Exercise:
Your task is to work out how many lines in the data include the word "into". Reply with the number alone.

───── Information supplied

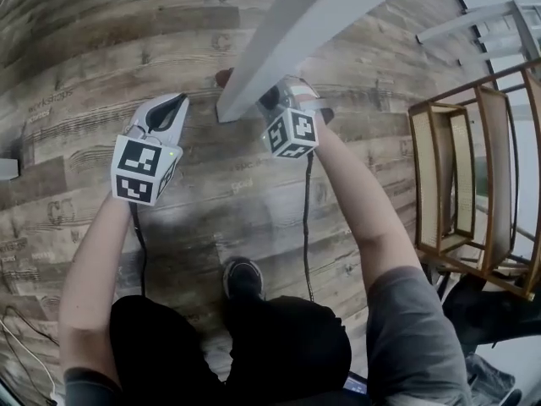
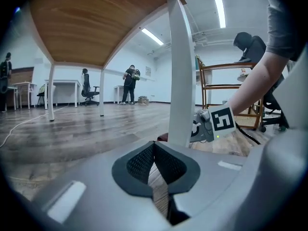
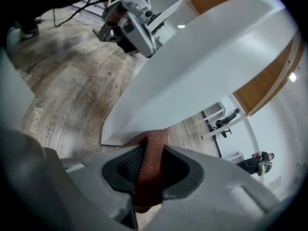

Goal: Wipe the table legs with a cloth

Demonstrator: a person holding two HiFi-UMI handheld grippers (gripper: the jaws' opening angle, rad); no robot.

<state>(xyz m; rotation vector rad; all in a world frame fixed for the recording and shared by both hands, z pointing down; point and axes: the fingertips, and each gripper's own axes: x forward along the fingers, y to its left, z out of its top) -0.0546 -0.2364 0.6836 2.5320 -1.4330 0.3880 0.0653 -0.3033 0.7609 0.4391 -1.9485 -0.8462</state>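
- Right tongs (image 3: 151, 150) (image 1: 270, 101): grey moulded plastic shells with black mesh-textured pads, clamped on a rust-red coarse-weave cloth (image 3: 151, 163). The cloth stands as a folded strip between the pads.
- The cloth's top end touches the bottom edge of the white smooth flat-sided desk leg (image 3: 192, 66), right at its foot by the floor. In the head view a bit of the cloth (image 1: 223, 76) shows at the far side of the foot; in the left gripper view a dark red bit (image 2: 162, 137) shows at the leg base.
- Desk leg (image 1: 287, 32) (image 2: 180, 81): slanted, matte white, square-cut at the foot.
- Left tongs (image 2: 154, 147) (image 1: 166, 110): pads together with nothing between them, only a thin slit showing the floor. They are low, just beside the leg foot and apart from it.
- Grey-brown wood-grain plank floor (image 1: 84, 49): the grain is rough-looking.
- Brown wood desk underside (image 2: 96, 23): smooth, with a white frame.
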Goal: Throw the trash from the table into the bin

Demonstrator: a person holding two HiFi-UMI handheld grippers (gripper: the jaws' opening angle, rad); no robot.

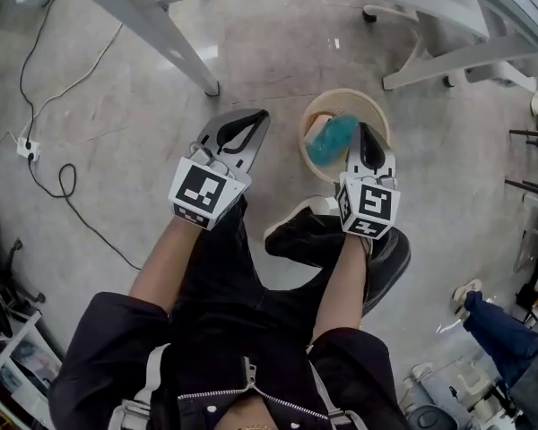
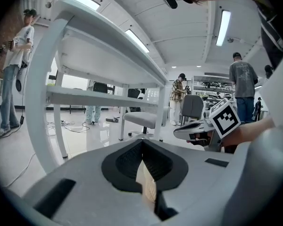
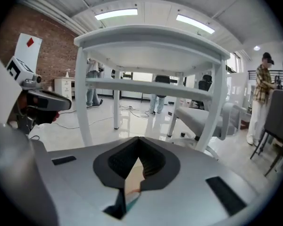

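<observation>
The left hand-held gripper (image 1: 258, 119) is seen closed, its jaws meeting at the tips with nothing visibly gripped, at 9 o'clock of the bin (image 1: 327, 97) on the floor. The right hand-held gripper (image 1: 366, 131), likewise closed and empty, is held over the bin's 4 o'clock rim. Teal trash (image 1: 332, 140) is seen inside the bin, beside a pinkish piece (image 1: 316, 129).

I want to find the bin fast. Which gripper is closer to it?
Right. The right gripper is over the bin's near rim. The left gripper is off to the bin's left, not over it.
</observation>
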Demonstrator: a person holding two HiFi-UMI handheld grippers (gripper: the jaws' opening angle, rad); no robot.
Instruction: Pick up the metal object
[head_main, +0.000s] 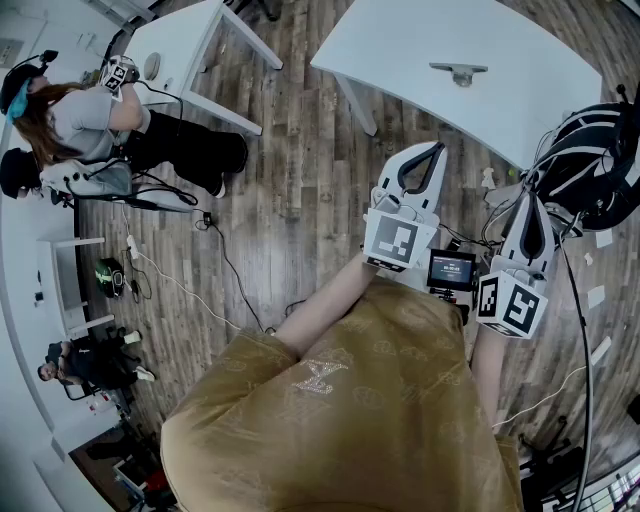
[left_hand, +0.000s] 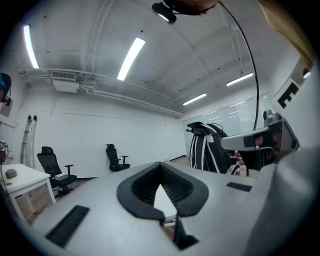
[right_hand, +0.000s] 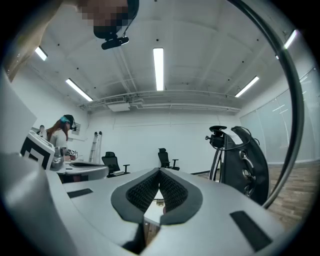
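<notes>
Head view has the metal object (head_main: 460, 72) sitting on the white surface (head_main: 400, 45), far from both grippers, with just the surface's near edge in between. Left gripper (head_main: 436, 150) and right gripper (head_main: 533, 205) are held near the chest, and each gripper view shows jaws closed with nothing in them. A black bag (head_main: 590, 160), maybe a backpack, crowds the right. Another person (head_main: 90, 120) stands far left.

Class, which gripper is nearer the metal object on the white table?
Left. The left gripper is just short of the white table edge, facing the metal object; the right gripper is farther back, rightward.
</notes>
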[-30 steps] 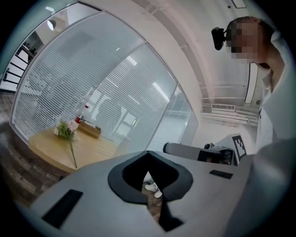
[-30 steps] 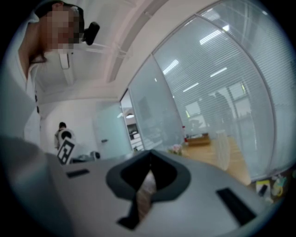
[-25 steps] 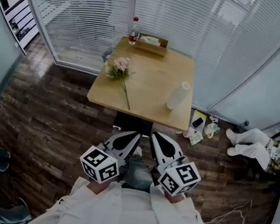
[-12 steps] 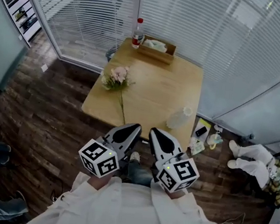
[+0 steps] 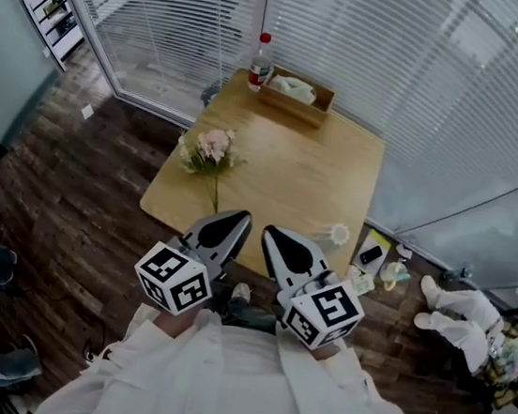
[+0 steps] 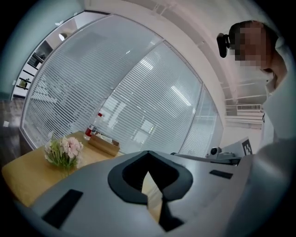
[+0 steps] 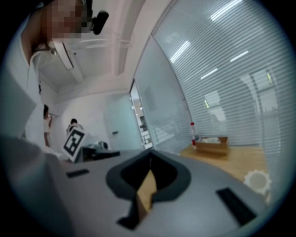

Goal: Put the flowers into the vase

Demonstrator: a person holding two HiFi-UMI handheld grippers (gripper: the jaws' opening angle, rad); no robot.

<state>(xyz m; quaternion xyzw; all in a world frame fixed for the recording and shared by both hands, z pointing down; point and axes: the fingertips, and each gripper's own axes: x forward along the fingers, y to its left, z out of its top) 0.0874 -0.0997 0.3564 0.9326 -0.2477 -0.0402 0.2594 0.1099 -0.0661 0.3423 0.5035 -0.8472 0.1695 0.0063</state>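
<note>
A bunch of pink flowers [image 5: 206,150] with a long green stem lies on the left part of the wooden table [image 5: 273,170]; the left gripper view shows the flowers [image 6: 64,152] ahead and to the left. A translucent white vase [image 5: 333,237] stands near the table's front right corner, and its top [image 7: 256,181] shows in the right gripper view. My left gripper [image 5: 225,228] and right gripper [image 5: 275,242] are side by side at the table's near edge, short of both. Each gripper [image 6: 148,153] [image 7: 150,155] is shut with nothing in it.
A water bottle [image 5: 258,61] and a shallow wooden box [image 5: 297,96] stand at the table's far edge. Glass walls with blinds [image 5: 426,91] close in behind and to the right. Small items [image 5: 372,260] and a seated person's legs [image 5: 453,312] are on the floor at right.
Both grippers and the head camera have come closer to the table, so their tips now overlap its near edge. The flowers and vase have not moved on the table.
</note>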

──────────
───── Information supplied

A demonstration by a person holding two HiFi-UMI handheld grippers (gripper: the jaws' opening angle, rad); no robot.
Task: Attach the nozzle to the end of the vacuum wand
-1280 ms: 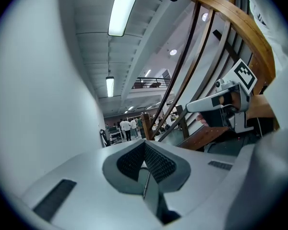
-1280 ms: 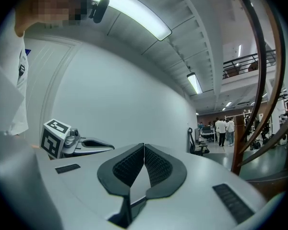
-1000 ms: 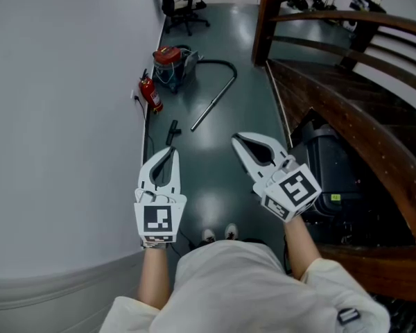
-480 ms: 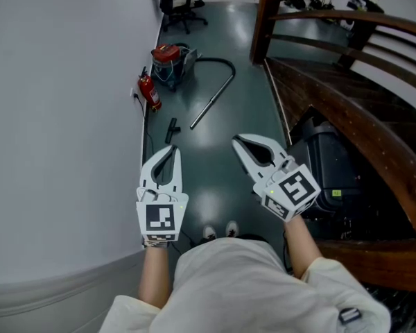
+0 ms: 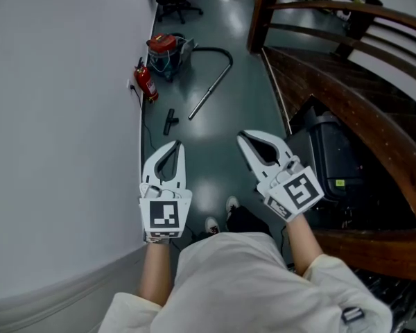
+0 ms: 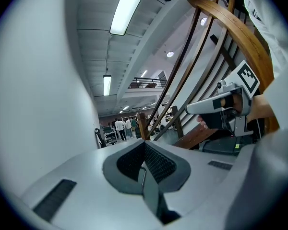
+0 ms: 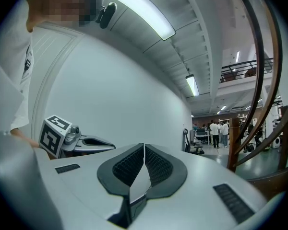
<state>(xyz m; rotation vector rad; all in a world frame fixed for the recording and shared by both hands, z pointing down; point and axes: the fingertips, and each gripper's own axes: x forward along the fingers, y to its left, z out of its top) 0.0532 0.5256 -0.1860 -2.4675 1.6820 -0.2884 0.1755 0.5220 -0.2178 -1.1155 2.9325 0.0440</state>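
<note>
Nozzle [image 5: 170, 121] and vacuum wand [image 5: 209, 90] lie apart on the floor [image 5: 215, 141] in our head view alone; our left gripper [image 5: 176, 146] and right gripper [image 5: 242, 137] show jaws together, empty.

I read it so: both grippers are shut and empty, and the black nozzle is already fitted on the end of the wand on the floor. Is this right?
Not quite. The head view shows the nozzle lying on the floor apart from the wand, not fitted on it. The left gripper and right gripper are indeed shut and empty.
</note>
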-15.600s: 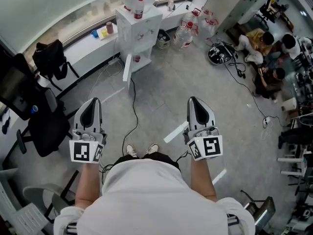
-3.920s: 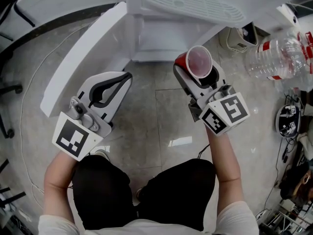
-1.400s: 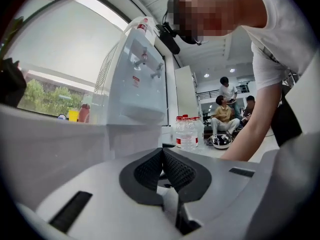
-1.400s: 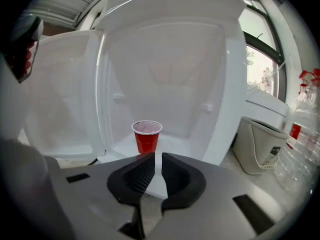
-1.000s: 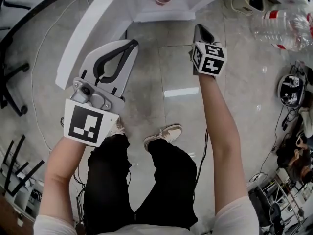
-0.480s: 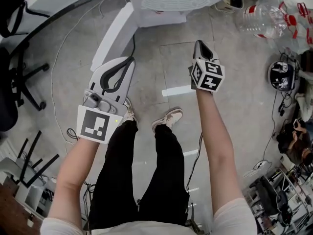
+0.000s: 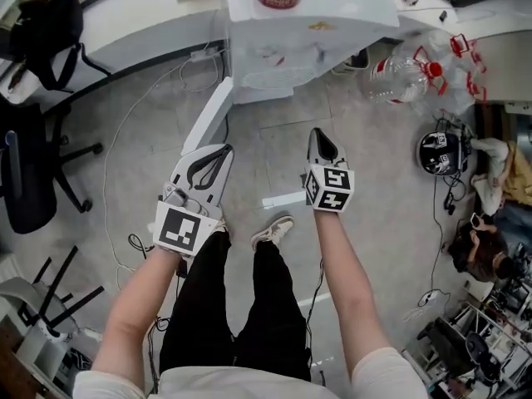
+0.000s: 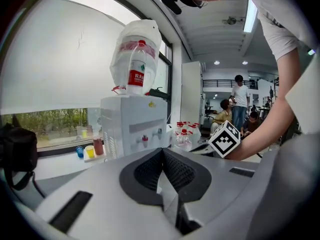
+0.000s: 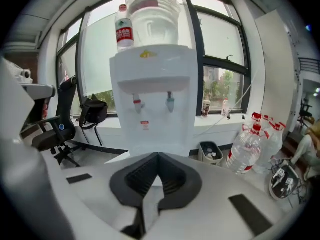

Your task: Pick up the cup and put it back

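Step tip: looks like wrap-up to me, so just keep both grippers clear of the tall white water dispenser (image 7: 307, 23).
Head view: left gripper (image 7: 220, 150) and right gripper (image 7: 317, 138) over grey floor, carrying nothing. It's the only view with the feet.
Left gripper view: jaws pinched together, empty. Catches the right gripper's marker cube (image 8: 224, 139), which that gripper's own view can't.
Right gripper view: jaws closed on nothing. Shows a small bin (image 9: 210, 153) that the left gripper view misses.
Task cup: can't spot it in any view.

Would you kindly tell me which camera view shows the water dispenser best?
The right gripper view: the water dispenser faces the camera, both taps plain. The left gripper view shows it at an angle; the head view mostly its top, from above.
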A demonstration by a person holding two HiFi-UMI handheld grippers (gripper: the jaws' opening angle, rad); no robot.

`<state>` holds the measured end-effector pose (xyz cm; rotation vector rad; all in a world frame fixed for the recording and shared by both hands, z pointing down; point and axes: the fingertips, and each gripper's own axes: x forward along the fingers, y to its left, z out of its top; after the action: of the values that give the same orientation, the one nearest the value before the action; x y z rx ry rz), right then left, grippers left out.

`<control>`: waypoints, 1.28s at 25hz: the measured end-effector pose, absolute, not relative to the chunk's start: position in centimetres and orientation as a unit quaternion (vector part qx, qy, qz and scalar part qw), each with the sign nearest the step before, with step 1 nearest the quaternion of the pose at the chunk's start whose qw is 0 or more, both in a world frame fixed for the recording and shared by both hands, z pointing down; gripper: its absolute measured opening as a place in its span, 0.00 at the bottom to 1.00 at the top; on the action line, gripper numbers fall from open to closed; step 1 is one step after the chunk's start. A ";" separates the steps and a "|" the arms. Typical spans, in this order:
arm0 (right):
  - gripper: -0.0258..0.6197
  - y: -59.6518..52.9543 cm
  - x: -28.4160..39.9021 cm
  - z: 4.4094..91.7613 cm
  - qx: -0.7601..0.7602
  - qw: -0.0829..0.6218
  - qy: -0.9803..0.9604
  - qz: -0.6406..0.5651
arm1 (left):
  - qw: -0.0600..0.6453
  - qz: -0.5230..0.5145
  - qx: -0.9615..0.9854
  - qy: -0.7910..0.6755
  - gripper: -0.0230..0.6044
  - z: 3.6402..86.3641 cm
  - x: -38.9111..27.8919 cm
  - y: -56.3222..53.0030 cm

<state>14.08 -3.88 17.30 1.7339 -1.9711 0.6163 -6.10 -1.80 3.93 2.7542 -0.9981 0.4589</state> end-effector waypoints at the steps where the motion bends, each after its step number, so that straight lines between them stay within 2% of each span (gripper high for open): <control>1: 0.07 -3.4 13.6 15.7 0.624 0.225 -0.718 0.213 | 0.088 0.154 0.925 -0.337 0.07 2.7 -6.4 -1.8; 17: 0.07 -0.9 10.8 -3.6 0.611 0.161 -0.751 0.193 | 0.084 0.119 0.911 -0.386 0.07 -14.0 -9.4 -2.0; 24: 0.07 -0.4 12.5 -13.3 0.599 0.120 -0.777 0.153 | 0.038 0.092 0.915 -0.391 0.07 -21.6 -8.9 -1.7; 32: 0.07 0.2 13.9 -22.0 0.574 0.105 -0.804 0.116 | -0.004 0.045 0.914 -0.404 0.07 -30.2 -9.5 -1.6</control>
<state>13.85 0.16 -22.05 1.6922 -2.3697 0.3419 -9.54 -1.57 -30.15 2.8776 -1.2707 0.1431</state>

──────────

Answer to this problem:
2